Tuesday, July 28, 2009

Tuesday morning, Williamson County, TX residents will plea for shutdown of CCA-operated family and child detention facility

T. Don Hutto Center has survived two previous contract challenges

More of interview with CCA's Louise Grant

The T. Don Hutto blog reports here that the Williamson County, TX County Commissioners Court will meet at 9:15 a.m. this morning, and that residents will call for the termination of the County's contract allowing Nashville-based Corrections Corporation of America to operate the T. Don Hutto family and child detention facility. See this story and its timeline for more information about the facility.

Residents have asked the County to terminate the CCA contract at least twice before, in part on the argument that the County is exposed to liability for what happens at Hutto, where the federal immigration agency Immigration and Customs Enforcement ("ICE") contracts with CCA to provide detention-related services. From the T. Don Hutto blog:
First, ICE's Family Residential Standards are based on policies used at adult prisons, making them an inappropriate model for the care of families. Second, these standards are not enforceable. That means that CCA and Williamson County can fall out of compliance with little legal recourse by families detained there. While this may be legally convenient for the contractors, it does not release them from the responsibility for the care and welfare of families at Hutto.
The Hutto facility has been under federal judicial supervision since federal litigation in 2007 led to a settlement between the ACLU and ICE, but that supervision will end in August. The conditions mandated by the settlement were summarized by the ACLU at the time:
Additional improvements ICE will be required to make as a result of the settlement include allowing children over the age of 12 to move freely about the facility; providing a full-time, on-site pediatrician; eliminating the count system so that families are not forced to stay in their cells 12 hours a day; installing privacy curtains around toilets; offering field trip opportunities to children; supplying more toys and age-and language-appropriate books; and improving the nutritional value of food. ICE must also allow regular legal orientation presentations by local immigrants' rights organizations; allow family and friends to visit Hutto detainees seven days a week; and allow children to keep paper and pens in their rooms. ICE's compliance with each of these reforms, as well as other conditions reforms, will be subject to external oversight to ensure their permanence.
When the liability issue arose in October 2007, CCA issued this statement, and a CCA attorney made the case to the County Commissioners that they were not only immune from liability but immune from suit (see video above).

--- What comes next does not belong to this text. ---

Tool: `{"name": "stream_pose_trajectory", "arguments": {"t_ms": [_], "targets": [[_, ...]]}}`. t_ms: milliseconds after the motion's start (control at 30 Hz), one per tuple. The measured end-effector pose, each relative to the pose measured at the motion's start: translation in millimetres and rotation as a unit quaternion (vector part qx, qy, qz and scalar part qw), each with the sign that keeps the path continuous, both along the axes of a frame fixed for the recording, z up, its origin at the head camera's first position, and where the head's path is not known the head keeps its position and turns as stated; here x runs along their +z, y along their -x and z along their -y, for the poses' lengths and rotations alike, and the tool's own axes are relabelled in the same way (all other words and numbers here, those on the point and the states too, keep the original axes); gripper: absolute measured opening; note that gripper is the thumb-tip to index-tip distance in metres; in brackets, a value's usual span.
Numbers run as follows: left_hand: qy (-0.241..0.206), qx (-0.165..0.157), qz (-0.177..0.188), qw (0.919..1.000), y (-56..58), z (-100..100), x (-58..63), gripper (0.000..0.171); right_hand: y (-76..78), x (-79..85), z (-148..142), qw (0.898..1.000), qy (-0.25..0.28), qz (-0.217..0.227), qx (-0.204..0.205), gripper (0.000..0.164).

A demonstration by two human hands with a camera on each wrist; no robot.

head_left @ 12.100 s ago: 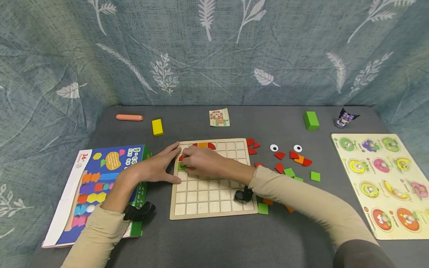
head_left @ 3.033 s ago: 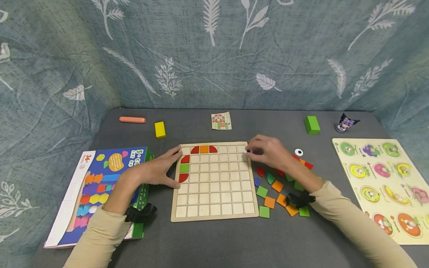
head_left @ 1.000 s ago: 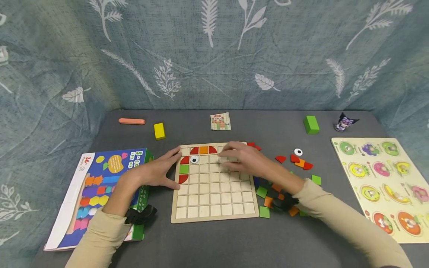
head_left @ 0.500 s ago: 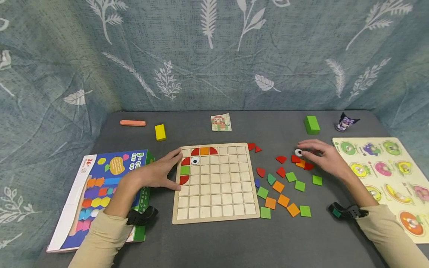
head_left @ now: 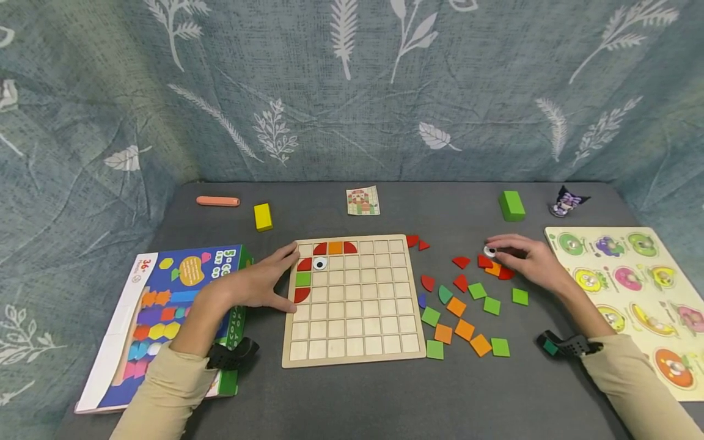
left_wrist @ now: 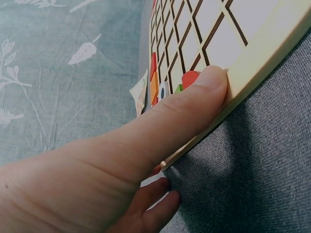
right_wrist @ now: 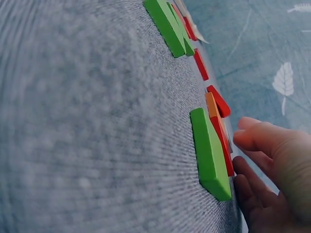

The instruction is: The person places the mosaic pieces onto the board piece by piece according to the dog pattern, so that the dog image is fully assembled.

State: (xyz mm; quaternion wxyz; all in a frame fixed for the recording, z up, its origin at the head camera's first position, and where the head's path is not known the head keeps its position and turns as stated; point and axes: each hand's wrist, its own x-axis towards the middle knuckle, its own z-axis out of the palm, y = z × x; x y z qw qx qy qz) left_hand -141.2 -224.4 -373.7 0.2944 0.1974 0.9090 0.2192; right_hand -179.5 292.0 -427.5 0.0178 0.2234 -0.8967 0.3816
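Note:
My left hand (head_left: 258, 280) rests at the left edge of the wooden grid board (head_left: 352, 360), thumb and fingers spread apart; in the left wrist view the thumb (left_wrist: 209, 82) presses on the rim. Beside it on the board lie red quarter-round tiles (head_left: 302, 295), a green square (head_left: 303, 279), an orange square (head_left: 335, 247) and a white eye disc (head_left: 320, 263). Right of the board, my right hand (head_left: 530, 260) pinches a second eye disc (head_left: 489, 251) between thumb and fingers, close over a small cluster of red and orange tiles (head_left: 493, 269).
Several loose green, orange and red tiles (head_left: 464, 330) lie right of the board. A pattern card (head_left: 362, 200) sits behind it. A toy box (head_left: 165, 318) stands left, a fruit puzzle board (head_left: 632, 238) right. Green (head_left: 512, 206) and yellow blocks (head_left: 263, 217), a figurine (head_left: 566, 201) are at the back.
One eye disc has gone from the loose tiles onto the board. My right hand has moved off the board to the right, onto the other disc. My left hand has stayed.

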Motion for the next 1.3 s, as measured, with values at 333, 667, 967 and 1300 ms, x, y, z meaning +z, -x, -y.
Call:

One of the commissioners states in the video that ICE had indicated to the County at one time that "there is a monitoring system not working and you should have had it fixed," which was contrary to the commissioner's understanding that such a problem would be CCA's responsibility.

The Williamson County Commissioners Court has twice voted to continue the contract when asked to terminate it.

In an interview with HispanicNashville.com, CCA VP of Marketing and Communications Louise Grant praised the facility and the staff, noting that the children have written nice letters and that the staff has commented on the conditions at the facility being better than the conditions which some of the families have just left:
I know when I've been to that facility, and I have seen - I've walked in the classrooms, and there are murals painted on the wall of Disney characters, there are books in Spanish, and we have our Hispanic teachers, and the children - and I've seen, I have in my desk in drawers, I have letters that the children have written to the teachers, to the counselors, to the detention officers, saying things like, "Thank you for making me smile; you made me feel safe."

I know that having talked to our staff there, some of them even realize that, especially for those who were just brought over the border, who just came over the border, and now are detained at that facility, as opposed to any who have been in the country for a while, we've said they're getting more education, more recreation, healthier food, than they've probably had in their lifetime. And we do know that they are going to go back to their country of origin and you wonder what is the condition they will go back to, because we know how safe they are right now, in our facility. We know what opportunities they have for education, for recreation, high caloric content, and their ability to be with not only their family, but others, so that it truly is a community.

So while we're not debating public policy, we can say that as a company, we are extremely proud of the level of integrity in how we've managed that contract, and the quality of our staff, who every single day are coming in, and they are working diligently to ensure that those families are safe, that they are well treated, and they're getting medical care there that probably exceeds anything they've ever had in their lifetime.
At the time of the 2007 settlement, the ACLU stated that all of the 26 children represented by the ACLU and co-counsel had been released from Hutto. Six of the children were released days before the settlement was finalized, and were living with U.S. citizen and/or legal permanent resident family members while pursuing their asylum claims.